04 three data analytical methods

Introduced

  Demand in most cases, we will specify to use focused crawler, which is crawling the page specified data value portion, rather than the entire page of data. Thus, using the data analysis in the focusing crawlers. Therefore, our data crawling process:

  • Specify the url
  • Based on requests initiation request module
  • Acquiring data in response to
  • data analysis
  • Persistent storage

  data analysis:

  - be applied focused crawler.

  - parsed data is stored in the corresponding attribute or tag between a tag

 

1 . Positive is resolved

Common regular expression

Single Character 1: 
 2: all characters except newline 
 3 []: [aoe] [ aw] matches any character set 
 4 \ d: number [0-9] 
 . 5 \ D: non-digital 
 6 \ w: number, letters, underline, Chinese 
 7 \ W: non \ W 
 . 8 \ S: all whitespace characters package, including spaces, tabs, page breaks and the like.

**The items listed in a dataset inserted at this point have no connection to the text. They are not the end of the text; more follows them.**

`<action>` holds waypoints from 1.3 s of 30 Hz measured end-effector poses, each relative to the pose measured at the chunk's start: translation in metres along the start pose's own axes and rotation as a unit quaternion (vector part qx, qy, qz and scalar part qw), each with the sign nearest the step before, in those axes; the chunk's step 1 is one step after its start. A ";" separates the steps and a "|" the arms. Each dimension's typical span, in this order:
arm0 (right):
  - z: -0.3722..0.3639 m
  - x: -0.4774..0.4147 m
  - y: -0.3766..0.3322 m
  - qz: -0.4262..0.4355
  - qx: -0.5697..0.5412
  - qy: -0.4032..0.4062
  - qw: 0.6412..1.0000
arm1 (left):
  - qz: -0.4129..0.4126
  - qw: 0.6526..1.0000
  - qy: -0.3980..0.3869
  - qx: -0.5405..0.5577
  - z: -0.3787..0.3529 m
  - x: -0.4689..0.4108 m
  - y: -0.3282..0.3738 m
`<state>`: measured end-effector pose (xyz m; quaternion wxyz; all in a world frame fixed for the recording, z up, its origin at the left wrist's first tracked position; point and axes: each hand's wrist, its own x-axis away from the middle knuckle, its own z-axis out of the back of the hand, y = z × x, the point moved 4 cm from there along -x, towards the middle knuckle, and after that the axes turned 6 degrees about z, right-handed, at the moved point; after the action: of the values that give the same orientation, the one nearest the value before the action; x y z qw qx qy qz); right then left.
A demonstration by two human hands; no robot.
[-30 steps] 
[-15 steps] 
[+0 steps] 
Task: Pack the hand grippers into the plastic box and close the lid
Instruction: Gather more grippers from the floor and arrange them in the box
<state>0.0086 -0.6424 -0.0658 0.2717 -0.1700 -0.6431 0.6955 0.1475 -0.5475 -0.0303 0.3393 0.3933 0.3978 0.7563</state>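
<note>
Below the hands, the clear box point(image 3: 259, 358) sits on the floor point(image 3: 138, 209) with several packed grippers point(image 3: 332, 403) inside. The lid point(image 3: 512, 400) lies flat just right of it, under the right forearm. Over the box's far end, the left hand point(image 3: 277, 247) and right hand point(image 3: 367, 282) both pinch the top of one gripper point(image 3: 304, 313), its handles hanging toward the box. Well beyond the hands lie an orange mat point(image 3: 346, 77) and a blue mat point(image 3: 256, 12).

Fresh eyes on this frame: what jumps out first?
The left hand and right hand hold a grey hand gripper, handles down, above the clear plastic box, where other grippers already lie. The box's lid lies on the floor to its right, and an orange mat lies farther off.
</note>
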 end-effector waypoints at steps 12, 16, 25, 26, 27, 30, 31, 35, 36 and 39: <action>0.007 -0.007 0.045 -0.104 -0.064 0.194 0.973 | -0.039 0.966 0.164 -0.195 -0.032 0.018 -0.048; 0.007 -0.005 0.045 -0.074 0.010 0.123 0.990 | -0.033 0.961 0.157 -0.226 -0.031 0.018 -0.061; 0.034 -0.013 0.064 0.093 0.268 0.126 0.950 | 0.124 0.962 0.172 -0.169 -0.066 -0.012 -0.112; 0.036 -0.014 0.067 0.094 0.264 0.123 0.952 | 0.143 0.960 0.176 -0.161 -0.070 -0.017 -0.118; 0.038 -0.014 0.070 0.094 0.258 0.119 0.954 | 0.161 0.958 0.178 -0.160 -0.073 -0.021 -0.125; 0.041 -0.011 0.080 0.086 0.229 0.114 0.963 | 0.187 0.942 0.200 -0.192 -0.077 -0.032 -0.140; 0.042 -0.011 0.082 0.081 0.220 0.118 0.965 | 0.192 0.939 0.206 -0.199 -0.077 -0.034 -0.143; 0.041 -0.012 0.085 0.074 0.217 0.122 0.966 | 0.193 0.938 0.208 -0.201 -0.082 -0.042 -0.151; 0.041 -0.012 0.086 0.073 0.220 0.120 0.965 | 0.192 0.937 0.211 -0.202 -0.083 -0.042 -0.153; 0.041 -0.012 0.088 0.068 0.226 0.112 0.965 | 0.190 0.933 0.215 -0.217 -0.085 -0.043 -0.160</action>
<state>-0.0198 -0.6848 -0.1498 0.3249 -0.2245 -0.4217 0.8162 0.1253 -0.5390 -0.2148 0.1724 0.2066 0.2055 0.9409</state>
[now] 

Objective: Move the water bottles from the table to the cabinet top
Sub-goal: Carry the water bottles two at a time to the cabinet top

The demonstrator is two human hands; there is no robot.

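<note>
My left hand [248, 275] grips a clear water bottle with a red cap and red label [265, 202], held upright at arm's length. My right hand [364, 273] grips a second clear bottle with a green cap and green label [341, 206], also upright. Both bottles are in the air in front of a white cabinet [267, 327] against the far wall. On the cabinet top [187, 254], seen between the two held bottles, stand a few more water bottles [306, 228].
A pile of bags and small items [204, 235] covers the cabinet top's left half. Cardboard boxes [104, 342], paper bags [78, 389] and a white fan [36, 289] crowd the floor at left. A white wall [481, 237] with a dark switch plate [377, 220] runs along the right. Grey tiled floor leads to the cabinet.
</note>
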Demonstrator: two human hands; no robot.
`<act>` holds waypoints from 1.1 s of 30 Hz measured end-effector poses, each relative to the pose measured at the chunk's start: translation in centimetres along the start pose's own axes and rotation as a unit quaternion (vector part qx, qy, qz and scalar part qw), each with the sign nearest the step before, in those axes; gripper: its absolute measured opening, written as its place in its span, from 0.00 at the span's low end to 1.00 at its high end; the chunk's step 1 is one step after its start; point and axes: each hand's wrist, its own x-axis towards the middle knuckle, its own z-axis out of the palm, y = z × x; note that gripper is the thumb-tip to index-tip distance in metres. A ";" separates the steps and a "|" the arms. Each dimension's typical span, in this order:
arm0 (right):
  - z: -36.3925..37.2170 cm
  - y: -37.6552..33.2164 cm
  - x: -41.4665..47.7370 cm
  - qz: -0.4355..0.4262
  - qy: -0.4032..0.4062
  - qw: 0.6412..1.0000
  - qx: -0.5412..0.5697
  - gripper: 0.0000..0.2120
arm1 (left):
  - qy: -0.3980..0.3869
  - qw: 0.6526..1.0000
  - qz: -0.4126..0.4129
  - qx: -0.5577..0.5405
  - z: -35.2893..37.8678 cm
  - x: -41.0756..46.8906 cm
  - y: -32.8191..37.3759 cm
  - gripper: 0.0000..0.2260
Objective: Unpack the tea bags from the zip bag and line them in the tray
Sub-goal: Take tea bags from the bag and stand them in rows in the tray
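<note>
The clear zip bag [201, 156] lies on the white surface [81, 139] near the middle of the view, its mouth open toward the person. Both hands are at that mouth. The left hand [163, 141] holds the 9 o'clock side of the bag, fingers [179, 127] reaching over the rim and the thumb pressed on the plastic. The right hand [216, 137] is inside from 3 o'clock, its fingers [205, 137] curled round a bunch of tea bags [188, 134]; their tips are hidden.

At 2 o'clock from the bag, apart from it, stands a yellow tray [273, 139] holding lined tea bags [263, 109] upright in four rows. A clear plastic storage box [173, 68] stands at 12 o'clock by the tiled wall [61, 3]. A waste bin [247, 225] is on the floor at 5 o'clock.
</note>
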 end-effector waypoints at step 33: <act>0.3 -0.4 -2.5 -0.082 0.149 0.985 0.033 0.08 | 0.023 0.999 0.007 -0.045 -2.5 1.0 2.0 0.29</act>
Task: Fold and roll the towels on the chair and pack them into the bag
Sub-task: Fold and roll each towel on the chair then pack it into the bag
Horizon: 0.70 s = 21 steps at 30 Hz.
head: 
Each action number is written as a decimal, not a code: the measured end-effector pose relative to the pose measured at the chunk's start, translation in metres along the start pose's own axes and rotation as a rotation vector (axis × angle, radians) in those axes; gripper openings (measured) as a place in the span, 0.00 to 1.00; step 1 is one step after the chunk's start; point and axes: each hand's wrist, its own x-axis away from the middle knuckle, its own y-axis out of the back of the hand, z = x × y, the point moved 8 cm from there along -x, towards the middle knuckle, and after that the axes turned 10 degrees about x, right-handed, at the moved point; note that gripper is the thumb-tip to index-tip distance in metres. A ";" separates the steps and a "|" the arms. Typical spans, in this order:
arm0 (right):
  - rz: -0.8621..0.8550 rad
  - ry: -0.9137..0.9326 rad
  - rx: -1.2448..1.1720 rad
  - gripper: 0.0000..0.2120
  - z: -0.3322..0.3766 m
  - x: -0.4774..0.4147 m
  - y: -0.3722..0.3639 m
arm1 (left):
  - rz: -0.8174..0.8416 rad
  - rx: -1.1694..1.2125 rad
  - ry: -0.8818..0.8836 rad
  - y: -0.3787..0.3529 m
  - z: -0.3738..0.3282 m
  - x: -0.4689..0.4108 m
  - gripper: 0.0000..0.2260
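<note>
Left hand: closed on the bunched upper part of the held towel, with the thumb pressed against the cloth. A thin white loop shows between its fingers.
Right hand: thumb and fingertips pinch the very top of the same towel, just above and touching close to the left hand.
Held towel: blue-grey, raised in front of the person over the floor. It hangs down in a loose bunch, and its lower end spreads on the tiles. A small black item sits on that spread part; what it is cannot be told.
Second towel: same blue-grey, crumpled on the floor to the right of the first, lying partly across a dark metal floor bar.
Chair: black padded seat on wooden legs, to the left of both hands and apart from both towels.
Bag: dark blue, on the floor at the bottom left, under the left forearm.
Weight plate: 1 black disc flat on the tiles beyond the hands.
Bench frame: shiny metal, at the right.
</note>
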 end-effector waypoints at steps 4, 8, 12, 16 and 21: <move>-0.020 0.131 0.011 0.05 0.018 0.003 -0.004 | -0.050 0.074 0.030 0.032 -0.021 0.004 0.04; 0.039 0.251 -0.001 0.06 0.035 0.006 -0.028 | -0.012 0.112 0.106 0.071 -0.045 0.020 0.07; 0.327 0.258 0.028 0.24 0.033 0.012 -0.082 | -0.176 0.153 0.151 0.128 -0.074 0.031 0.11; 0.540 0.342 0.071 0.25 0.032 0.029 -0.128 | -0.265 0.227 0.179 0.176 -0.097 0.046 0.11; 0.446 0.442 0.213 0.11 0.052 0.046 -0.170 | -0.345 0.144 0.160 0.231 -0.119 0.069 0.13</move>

Is equivalent to [\ f \ n \ r \ t \ v]. 
 9 \ S: non-blank 
10 
. 11 Number of modification: 
12 *: any number of times> 0 = 
13 +: at least 1> = 1 
14:? Dispensable zero or 1 
15 {m}: m times fixed hello . 3 {,} 
16 {m,}: at least m times 
17 {m, n}: mn times 
18 is 
. 19 boundary: 
20 $: in certain end 
21 ^: beginning with a certain 
22 is 
23 is the packet: 
24 (ab &)   
25 greedy mode: *
26 non-greedy (inert) mode:. *?
27 
28 re.I: ignore case 
29 re.M: a plurality of rows Match 
30 re.S: single row matches 
31 is 
32 the re.sub (regular expressions, content replacement, string)
View Code

Example: crawling all embarrassments Encyclopedia of embarrassing map Photos

Import Requests. 1 
 2 Import Re 
 . 3 Import OS 
 . 4 
 . 5 # Create a folder 
 . 6 Not os.path.exists IF ( './ qiutuLibs'): 
 . 7 os.mkdir (' ./ qiutuLibs') 
 . 8 
 . 9 = {headers 
10 ' - Agent-the User ':' the Mozilla / 5.0 (the Windows NT 6.1; Win64; x64-) AppleWebKit / 537.36 (KHTML, like the Gecko) the Chrome / 73.0.3683.103 Safari / 537.36 ' 
. 11} 
12 is 
13 is a generic package url # template 
14 url = 'https://www.qiushibaike.com/pic/page/%d/?s=5185803' 
15 
16 for in Page Range (1,36): 
. 17 = NEW_URL the format (% Page URL)                             
18 is page_text = requests.get (URL = NEW_URL, headers = headers) .text 
. 19 
20 # perform data analysis (address pictures)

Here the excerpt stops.